■ Try it ■
Write out again, exactly, the lines below starting at the one with "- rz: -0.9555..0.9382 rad" and ending at the one with "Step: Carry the".

■ Material to process ■

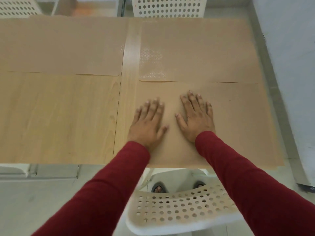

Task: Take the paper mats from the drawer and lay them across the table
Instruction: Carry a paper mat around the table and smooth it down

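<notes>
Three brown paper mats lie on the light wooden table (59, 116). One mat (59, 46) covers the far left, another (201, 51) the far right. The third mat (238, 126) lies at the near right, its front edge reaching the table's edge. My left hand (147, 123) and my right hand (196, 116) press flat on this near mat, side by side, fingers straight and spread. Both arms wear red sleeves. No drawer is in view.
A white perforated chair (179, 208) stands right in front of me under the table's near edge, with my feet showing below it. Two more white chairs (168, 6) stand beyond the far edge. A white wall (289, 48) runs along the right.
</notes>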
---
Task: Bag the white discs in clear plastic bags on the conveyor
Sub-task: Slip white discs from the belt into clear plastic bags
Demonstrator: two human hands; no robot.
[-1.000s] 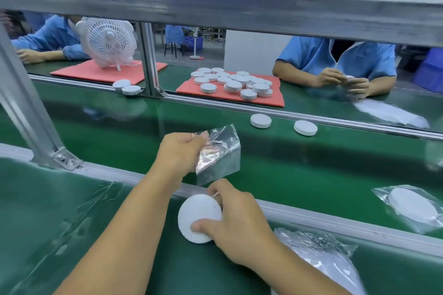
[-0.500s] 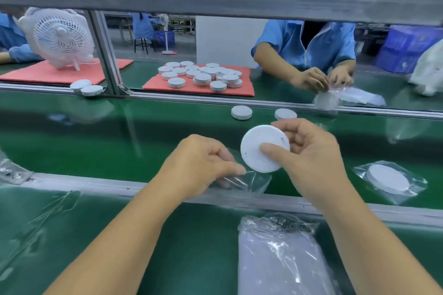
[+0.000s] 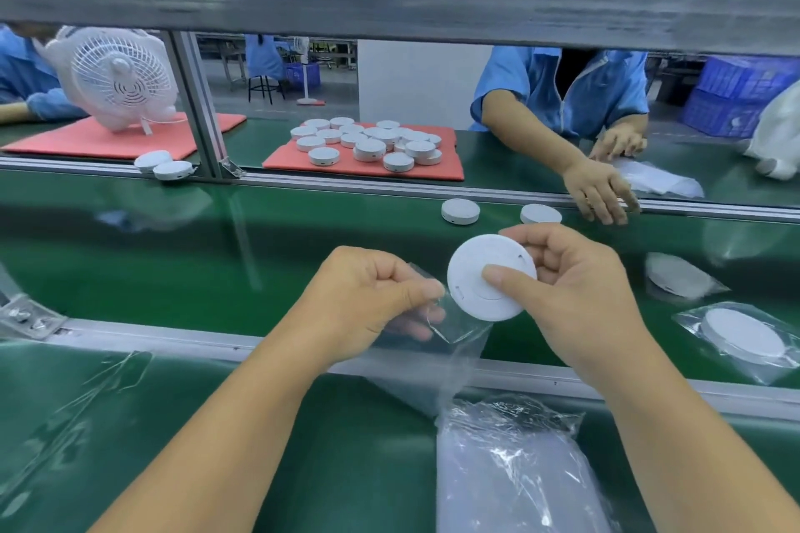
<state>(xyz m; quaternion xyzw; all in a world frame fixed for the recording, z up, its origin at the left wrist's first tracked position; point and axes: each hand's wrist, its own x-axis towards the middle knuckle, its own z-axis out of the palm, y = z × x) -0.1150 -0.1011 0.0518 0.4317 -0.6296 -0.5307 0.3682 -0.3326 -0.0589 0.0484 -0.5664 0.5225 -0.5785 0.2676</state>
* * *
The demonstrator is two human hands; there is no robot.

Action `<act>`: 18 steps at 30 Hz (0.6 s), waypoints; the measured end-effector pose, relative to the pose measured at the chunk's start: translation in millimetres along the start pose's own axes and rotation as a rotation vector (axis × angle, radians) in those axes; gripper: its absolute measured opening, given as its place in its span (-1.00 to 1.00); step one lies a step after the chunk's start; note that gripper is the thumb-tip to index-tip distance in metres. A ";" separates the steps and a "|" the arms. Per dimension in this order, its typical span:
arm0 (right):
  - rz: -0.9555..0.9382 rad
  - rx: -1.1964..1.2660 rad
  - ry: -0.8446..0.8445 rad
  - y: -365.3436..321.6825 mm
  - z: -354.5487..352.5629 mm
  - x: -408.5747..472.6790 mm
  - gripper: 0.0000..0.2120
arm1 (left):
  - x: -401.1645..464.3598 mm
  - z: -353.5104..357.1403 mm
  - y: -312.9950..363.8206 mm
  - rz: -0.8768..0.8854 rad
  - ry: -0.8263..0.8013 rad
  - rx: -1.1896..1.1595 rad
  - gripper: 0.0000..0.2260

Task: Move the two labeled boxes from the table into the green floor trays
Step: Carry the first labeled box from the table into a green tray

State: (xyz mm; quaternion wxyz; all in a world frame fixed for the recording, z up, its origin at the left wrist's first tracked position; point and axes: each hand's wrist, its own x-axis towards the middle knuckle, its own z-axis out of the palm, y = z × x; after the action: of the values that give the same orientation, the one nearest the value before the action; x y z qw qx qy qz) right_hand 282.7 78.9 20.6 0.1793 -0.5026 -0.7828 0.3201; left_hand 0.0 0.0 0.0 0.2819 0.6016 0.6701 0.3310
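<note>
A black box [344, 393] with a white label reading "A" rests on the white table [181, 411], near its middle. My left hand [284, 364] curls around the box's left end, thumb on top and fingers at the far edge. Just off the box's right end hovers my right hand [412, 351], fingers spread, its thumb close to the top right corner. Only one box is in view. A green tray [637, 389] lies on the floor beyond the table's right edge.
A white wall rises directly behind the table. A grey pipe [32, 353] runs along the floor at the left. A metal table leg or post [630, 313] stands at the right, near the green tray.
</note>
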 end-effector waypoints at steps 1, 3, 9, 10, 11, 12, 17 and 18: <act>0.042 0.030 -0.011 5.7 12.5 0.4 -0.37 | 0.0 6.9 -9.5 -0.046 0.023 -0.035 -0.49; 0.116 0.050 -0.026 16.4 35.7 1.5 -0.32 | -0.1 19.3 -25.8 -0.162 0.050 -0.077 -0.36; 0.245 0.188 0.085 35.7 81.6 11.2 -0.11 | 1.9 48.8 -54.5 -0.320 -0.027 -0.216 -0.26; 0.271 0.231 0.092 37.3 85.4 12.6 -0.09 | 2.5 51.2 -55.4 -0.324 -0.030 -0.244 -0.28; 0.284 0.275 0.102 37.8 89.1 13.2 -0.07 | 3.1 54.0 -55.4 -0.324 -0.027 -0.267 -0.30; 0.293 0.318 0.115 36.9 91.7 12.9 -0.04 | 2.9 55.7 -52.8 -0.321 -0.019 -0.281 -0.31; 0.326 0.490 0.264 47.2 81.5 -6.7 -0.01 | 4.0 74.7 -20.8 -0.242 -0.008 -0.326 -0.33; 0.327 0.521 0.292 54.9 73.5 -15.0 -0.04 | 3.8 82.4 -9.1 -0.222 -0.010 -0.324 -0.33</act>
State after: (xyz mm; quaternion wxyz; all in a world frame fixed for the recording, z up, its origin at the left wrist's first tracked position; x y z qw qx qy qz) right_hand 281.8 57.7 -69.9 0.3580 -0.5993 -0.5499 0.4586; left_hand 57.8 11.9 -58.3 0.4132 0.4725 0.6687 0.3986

■ Result ■
  - rz: -0.9555..0.9382 rad
  - rx: -1.1964..1.2660 rad
  - ry: -0.8446..0.8445 rad
  - y: -365.3436..321.6825 mm
  - z: -354.5487..352.5629 mm
  - x: -408.5747..472.6790 mm
  - gripper: 0.0000..0.2120
arm1 (left):
  - x: -401.1645..464.3598 mm
  - z: -353.5104..357.1403 mm
  - y: -312.9950..363.8206 mm
  - rz: -0.8768..0.8854 rad
  - ry: -0.8263..0.8013 rad
  - rx: -1.1896..1.1595 rad
  - gripper: 0.0000..0.2260

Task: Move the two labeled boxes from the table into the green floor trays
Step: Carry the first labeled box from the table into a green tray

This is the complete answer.